INSTRUCTIONS TO FOLLOW :: Down to the last line, restate the listing below exactly.

━━━━━━━━━━

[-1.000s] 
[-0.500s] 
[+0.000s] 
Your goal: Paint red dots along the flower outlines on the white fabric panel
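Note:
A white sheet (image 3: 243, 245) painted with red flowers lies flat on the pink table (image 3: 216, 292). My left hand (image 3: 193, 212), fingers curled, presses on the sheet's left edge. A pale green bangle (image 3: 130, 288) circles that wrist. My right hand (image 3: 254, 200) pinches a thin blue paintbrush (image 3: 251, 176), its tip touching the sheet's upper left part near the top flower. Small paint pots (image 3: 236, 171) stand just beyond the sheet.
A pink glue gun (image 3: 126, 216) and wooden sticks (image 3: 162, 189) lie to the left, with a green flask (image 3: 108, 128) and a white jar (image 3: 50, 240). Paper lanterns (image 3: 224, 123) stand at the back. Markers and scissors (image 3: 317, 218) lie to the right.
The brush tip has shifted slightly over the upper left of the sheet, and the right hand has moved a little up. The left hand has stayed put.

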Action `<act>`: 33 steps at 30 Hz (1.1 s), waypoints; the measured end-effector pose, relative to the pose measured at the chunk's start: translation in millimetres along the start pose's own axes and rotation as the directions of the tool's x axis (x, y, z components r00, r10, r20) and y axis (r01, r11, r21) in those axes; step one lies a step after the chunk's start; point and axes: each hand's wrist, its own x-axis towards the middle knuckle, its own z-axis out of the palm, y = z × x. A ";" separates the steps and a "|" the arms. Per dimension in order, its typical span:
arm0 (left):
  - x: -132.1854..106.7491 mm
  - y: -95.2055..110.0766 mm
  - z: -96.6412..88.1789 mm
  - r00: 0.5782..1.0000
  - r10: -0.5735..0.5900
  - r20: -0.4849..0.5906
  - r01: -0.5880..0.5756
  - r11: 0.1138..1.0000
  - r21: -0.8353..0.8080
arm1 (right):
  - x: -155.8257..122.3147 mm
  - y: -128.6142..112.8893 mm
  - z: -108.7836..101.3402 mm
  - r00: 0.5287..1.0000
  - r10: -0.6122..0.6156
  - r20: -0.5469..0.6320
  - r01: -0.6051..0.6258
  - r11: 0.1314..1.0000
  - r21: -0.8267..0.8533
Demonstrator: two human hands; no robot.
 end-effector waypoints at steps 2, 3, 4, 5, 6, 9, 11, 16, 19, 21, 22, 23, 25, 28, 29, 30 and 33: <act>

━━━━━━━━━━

SOLUTION ::
[-1.000s] 
[-0.500s] 
[+0.000s] 
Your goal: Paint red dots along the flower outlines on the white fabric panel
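Note:
A white sheet (image 3: 243, 245) painted with red flowers lies flat on the pink table (image 3: 216, 292). My left hand (image 3: 193, 212), fingers curled, presses on the sheet's left edge. A pale green bangle (image 3: 130, 288) circles that wrist. My right hand (image 3: 254, 200) pinches a thin blue paintbrush (image 3: 251, 176), its tip touching the sheet's upper left part near the top flower. Small paint pots (image 3: 236, 171) stand just beyond the sheet.
A pink glue gun (image 3: 126, 216) and wooden sticks (image 3: 162, 189) lie to the left, with a green flask (image 3: 108, 128) and a white jar (image 3: 50, 240). Paper lanterns (image 3: 224, 123) stand at the back. Markers and scissors (image 3: 317, 218) lie to the right.
The brush tip has shifted slightly over the upper left of the sheet, and the right hand has moved a little up. The left hand has stayed put.
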
Action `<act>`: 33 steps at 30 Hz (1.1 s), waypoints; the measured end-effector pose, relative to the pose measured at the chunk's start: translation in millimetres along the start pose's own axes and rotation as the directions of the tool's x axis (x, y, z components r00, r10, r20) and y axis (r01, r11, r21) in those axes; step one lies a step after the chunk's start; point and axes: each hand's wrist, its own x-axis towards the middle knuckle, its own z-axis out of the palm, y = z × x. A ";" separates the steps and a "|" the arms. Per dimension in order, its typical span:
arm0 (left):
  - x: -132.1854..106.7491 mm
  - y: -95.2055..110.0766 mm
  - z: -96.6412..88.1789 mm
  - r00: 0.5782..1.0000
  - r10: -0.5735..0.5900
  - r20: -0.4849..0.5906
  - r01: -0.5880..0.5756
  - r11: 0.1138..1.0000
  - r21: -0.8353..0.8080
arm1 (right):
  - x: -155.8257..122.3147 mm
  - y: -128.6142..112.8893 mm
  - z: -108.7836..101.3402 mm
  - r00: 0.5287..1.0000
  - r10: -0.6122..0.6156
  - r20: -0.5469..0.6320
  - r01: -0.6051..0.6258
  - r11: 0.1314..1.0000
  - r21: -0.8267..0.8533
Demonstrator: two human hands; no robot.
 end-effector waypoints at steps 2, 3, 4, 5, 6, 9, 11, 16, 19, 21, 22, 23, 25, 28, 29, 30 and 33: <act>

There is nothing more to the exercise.